# la residence normande



## levatino (Apr 8, 2013)

Hey there tuggers.

Scheduled to arrive soon and hoping someone can share:

French press or bring coffee filters? 
How much is the daily bread/croissant service?
What type of room stuffs, if any, (salt, pepper, sugar, detergents, etc.) should we expect?

Regards,
Paul


----------



## Jimster (Apr 8, 2013)

*Normandy*

Did you read the review of this TS on the review section of this site which was just done in June of last year?  Contact the reviewer and see if they will answer all your questions.


----------



## scotlass (Apr 9, 2013)

Please write a review of this TS when you get back.  We are planning to go there next year if we can get an exchange.


----------



## mav (Apr 9, 2013)

levatino said:


> Hey there tuggers.
> 
> Scheduled to arrive soon and hoping someone can share:
> 
> ...



    Try tripadvisor.com and see if they have any reviews.


----------



## Jimster (Apr 10, 2013)

*normandy*

I dont want to be a wet blanket before you even get there but read the reviews.  They give this resort a 2.5 out of 10.  Thats not real encouraging.
RCI tried to give me a resort in Bali which I fortunately found out on Trip Advisor that 
it had a severe bed bug problem.  I called and told them that this was unacceptable- find me a new resort at no additional cost and they did.   You might consider the same with this one based on those two reviews.


----------



## levatino (Apr 11, 2013)

Tremendous discrepancy between tug and tripadvisor reviews.   Tripadvisor's are more up to date and vary between 3 and 5 out of 5.

Tug review expresses comments on location of resort...  did you look at a map?

Full report upon return.  Resort immediately responds to questions via email.  fresh bread service between 1-1.20 euro a day.  Coffee filters (cone)  available at desk, 20 cents each.


----------



## mav (Apr 11, 2013)

My husband and I travel 6-8 months out of the year. We own a lot of timeshares weeks, BUT also use a TON of hotels! You can take tripadvisor reviews and also reviews on other booking sites very seriously! I do and are very thankful for hotel reviews! I have had MANY fantastic and happy stays at hotels thank you to reviews and checking before booking!


----------



## Jimster (Apr 11, 2013)

levatino said:


> Tremendous discrepancy between tug and tripadvisor reviews.   Tripadvisor's are more up to date and vary between 3 and 5 out of 5.
> 
> Tug review expresses comments on location of resort...  did you look at a map?
> 
> Full report upon return.  Resort immediately responds to questions via email.  fresh bread service between 1-1.20 euro a day.  Coffee filters (cone)  available at desk, 20 cents each.

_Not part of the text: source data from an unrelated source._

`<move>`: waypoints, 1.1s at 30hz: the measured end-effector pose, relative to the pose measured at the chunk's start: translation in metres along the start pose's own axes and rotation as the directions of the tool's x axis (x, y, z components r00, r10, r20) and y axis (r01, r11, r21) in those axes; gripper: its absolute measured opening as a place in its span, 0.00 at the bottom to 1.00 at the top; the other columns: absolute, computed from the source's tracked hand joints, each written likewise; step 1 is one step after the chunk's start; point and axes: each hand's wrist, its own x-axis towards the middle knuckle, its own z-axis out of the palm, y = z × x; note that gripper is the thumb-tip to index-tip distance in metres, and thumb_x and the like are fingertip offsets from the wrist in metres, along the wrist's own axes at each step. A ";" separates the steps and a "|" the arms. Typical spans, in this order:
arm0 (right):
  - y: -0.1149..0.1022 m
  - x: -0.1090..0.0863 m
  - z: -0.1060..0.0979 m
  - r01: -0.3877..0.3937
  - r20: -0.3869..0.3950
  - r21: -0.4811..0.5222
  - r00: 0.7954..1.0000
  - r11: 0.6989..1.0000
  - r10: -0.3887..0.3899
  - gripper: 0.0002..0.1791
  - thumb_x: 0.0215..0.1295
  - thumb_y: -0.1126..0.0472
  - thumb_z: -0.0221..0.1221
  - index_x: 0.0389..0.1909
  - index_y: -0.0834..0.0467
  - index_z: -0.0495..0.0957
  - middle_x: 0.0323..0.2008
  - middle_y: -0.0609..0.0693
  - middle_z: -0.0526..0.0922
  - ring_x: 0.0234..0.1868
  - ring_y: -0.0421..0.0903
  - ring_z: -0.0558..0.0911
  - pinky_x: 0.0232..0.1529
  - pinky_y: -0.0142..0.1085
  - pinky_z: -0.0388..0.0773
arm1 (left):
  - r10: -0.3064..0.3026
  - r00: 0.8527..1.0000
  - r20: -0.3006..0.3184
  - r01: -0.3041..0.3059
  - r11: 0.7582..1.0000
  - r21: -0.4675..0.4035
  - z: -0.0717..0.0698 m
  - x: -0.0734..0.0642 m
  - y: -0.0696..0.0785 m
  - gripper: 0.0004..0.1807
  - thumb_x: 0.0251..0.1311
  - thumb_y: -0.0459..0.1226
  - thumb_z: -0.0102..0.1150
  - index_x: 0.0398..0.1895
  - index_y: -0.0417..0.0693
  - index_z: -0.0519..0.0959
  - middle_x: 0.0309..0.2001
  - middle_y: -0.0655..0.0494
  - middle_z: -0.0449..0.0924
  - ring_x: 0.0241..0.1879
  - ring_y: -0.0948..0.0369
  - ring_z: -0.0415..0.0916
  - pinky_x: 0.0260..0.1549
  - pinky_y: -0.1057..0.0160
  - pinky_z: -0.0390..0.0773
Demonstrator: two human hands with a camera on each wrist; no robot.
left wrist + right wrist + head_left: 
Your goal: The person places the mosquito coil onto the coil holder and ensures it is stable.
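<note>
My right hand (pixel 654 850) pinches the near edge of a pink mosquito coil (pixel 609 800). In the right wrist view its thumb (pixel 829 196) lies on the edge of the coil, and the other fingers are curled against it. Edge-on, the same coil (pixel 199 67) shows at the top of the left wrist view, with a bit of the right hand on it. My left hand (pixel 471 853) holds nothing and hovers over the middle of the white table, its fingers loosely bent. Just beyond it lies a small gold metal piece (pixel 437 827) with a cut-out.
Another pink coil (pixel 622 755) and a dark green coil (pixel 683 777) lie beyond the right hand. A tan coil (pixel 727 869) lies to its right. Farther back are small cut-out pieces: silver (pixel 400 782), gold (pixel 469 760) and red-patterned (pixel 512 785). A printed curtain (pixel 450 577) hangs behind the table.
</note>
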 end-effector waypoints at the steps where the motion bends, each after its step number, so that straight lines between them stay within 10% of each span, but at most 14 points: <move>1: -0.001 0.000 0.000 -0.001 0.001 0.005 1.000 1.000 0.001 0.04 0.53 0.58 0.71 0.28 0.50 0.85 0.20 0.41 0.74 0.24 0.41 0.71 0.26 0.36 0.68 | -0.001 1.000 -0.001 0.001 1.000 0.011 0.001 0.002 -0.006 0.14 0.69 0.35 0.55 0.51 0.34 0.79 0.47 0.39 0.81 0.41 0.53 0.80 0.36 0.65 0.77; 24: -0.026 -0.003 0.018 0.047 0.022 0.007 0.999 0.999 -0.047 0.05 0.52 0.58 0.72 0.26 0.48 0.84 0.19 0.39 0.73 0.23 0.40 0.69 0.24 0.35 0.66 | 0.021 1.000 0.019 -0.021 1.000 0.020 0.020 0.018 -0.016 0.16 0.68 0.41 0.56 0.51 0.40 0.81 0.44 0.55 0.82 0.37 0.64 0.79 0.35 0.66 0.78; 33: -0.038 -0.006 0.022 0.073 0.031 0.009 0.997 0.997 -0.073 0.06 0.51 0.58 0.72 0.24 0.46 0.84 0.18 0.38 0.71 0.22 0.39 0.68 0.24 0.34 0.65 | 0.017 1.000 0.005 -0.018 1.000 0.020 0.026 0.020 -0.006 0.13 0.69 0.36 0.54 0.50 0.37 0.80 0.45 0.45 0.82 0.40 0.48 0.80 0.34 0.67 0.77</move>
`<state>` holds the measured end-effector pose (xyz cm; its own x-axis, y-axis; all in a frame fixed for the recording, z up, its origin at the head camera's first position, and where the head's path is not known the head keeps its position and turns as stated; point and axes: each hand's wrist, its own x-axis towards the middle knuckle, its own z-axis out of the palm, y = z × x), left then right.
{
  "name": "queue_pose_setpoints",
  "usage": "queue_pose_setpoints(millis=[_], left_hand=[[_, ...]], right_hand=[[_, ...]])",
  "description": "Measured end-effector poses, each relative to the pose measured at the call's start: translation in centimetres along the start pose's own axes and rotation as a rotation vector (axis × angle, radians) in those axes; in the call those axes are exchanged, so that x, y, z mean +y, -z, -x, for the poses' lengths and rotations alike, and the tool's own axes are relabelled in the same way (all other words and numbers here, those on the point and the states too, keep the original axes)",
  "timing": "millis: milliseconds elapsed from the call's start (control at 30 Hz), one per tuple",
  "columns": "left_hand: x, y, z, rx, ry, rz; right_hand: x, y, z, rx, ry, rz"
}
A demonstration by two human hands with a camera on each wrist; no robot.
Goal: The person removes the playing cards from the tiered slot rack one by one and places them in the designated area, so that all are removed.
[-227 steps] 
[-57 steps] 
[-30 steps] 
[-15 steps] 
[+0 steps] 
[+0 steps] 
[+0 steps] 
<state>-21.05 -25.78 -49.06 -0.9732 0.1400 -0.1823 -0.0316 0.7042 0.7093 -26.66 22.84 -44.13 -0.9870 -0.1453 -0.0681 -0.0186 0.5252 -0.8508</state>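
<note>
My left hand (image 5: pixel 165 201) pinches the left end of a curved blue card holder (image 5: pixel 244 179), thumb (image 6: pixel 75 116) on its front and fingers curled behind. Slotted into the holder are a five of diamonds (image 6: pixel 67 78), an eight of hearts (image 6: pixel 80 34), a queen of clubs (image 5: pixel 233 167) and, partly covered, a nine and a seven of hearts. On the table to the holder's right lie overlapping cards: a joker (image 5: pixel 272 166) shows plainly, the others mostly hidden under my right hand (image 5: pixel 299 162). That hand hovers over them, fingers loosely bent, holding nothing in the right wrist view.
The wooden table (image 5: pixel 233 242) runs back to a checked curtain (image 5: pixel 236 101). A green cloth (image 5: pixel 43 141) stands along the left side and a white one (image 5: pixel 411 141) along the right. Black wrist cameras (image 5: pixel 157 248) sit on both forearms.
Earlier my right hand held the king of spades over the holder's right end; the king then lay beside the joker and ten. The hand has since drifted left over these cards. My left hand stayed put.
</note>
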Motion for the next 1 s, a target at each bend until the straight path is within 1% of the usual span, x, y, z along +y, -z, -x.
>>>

Actually, I considered that resort last time I was in France so I am a bit familiar with it.  It is a bit far away from Bayeau which is the area near the American D-day beaches.  I didnt stay there because of the location and because I thought it was not the kind of accomodation I was looking for.  I think often peoples opinion and rating is based on what they are comparing it to.  People who own a top of the line Marriott would be aghast at that resort.  If compared to a more modest resort maybe it is more reasonable or perhaps even positive.  I do know it used to be a Diamond Resort so I thought it would be good, but the reviewer said that was not the case.   As a final consideration as to location, I took the train from Paris to Bayeau which made an easy connection with the hotel.  The connection with this resort by train would make it very difficult.  
I do hope you write a review especially given those reviews currently existing.  If you do decide you need to stay in Bayeau for a night or a few days, I think the Hotel Churchill would be a reasonable choice.


----------



## Jimster (Apr 11, 2013)

levatino said:


> Tremendous discrepancy between tug and tripadvisor reviews.   Tripadvisor's are more up to date and vary between 3 and 5 out of 5.
> 
> Tug review expresses comments on location of resort...  did you look at a map?
> 
> Full report upon return.  Resort immediately responds to questions via email.  fresh bread service between 1-1.20 euro a day.  Coffee filters (cone)  available at desk, 20 cents each.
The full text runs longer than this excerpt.